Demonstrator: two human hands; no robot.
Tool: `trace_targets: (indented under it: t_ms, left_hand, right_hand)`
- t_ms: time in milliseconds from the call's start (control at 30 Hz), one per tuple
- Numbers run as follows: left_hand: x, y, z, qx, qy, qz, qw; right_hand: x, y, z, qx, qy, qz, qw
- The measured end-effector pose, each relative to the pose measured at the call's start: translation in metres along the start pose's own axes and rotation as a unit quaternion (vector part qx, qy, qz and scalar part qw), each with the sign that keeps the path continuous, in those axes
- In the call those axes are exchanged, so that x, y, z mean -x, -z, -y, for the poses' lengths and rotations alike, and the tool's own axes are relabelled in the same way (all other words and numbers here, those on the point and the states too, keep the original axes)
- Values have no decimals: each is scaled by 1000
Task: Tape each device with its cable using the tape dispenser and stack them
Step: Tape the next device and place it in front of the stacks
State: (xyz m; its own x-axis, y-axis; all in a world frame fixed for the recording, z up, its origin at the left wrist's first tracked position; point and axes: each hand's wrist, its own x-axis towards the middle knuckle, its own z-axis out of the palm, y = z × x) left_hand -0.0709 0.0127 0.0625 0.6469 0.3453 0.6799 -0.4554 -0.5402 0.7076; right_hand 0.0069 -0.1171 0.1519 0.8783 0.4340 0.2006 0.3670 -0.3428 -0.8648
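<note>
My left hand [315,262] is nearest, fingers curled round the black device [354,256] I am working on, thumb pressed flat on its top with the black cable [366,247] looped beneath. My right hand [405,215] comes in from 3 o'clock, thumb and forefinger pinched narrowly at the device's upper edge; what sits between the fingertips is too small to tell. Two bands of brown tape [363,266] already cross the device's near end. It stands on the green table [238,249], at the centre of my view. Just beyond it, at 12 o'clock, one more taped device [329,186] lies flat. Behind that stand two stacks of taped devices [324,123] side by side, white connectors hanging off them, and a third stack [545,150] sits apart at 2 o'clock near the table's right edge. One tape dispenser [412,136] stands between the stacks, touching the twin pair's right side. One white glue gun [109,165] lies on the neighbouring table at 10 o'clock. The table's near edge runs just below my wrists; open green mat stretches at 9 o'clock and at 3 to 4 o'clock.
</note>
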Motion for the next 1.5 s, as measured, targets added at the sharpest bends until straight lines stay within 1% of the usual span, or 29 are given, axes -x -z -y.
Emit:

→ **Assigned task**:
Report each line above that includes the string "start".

→ **Task output**:
- t_ms: time in milliseconds from the call's start (control at 30 Hz), one per tuple
- The measured end-effector pose, each relative to the pose measured at the call's start: translation in metres along the start pose's own axes and rotation as a unit quaternion (vector part qx, qy, qz and scalar part qw), each with the sign that keeps the path continuous, in those axes

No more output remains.